# ACTIVITY
All lines of the listing below must be reproduced character for character.
☆ ☆ ☆ ☆
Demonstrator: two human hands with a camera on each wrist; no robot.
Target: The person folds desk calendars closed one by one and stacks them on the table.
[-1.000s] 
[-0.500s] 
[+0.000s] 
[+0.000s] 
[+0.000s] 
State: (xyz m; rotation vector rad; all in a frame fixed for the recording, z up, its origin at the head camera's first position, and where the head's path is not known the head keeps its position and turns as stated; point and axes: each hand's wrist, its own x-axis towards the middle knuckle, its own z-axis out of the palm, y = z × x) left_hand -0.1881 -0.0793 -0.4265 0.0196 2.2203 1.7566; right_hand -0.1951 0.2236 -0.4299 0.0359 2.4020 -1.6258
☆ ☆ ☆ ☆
# PROBLEM SOLUTION
Demonstrator: two human hands with a camera on each wrist; no robot.
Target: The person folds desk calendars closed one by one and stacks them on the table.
[-1.000s] 
[-0.500s] 
[+0.000s] 
[+0.000s] 
[+0.000s] 
State: (xyz m; rotation vector rad; all in a frame fixed for the recording, z up, its origin at the head camera's first position, and where the head's path is not known the head keeps its position and turns as stated; point and axes: each hand's wrist, its own x-axis towards the middle knuckle, its own z-axis out of the palm, y = z × x) left_hand -0.1881 -0.0793 -0.4265 0.0196 2.2203 1.7566; right_hand -0.1951 0.2236 -0.4299 0.0359 2.4020 -1.6258

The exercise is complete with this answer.